* [What needs to be done]
Whenever an image turns up, omit it and return the remaining data exactly.

* [Information shown]
......

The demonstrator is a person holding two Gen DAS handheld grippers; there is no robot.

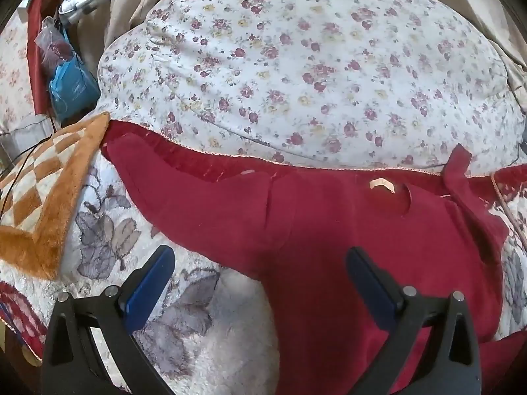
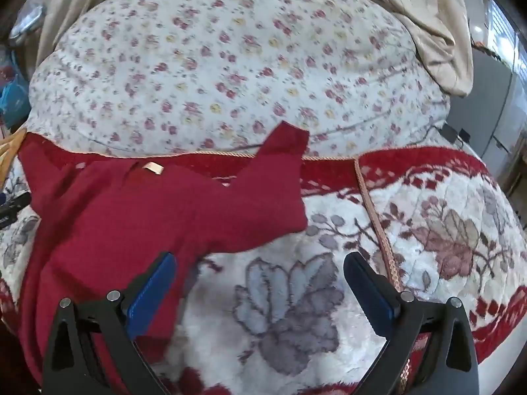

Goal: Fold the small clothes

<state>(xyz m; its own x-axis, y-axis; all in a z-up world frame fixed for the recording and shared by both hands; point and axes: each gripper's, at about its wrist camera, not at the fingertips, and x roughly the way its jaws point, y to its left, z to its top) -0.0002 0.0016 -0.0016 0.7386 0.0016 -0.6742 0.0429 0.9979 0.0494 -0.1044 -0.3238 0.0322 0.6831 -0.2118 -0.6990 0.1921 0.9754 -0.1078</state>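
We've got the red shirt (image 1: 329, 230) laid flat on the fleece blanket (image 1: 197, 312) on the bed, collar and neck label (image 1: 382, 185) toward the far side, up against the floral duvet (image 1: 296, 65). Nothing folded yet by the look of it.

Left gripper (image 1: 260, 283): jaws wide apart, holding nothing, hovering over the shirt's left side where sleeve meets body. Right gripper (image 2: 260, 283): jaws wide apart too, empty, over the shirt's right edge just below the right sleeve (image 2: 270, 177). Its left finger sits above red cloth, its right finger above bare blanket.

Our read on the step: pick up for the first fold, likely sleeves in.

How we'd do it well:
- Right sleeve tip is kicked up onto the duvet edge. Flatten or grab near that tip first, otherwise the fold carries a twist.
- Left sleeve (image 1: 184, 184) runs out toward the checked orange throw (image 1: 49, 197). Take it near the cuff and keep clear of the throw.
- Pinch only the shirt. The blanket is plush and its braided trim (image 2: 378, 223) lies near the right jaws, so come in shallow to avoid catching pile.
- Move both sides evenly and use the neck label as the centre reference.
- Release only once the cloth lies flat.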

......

* [Solved problem]
The demonstrator is a person holding two Gen DAS handheld grippers; there is no robot.


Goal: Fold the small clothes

<state>(xyz m; its own x-axis, y-axis; all in a z-up world frame fixed for the recording and shared by both hands; point and axes: each gripper's, at about its wrist camera, not at the fingertips, and x roughly the way its jaws point, y to its left, z to its top) -0.0002 0.0016 -0.0016 0.7386 0.0016 -0.6742 0.0429 0.9979 0.0494 -0.1044 -0.3238 0.0322 0.6831 -0.2118 -0.6990 0.1921 0.9754 -0.1078</state>
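We've got the red shirt (image 1: 329, 230) laid flat on the fleece blanket (image 1: 197, 312) on the bed, collar and neck label (image 1: 382, 185) toward the far side, up against the floral duvet (image 1: 296, 65). Nothing folded yet by the look of it.

Left gripper (image 1: 260, 283): jaws wide apart, holding nothing, hovering over the shirt's left side where sleeve meets body. Right gripper (image 2: 260, 283): jaws wide apart too, empty, over the shirt's right edge just below the right sleeve (image 2: 270, 177). Its left finger sits above red cloth, its right finger above bare blanket.

Our read on the step: pick up for the first fold, likely sleeves in.

How we'd do it well:
- Right sleeve tip is kicked up onto the duvet edge. Flatten or grab near that tip first, otherwise the fold carries a twist.
- Left sleeve (image 1: 184, 184) runs out toward the checked orange throw (image 1: 49, 197). Take it near the cuff and keep clear of the throw.
- Pinch only the shirt. The blanket is plush and its braided trim (image 2: 378, 223) lies near the right jaws, so come in shallow to avoid catching pile.
- Move both sides evenly and use the neck label as the centre reference.
- Release only once the cloth lies flat.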

Here the output is complete.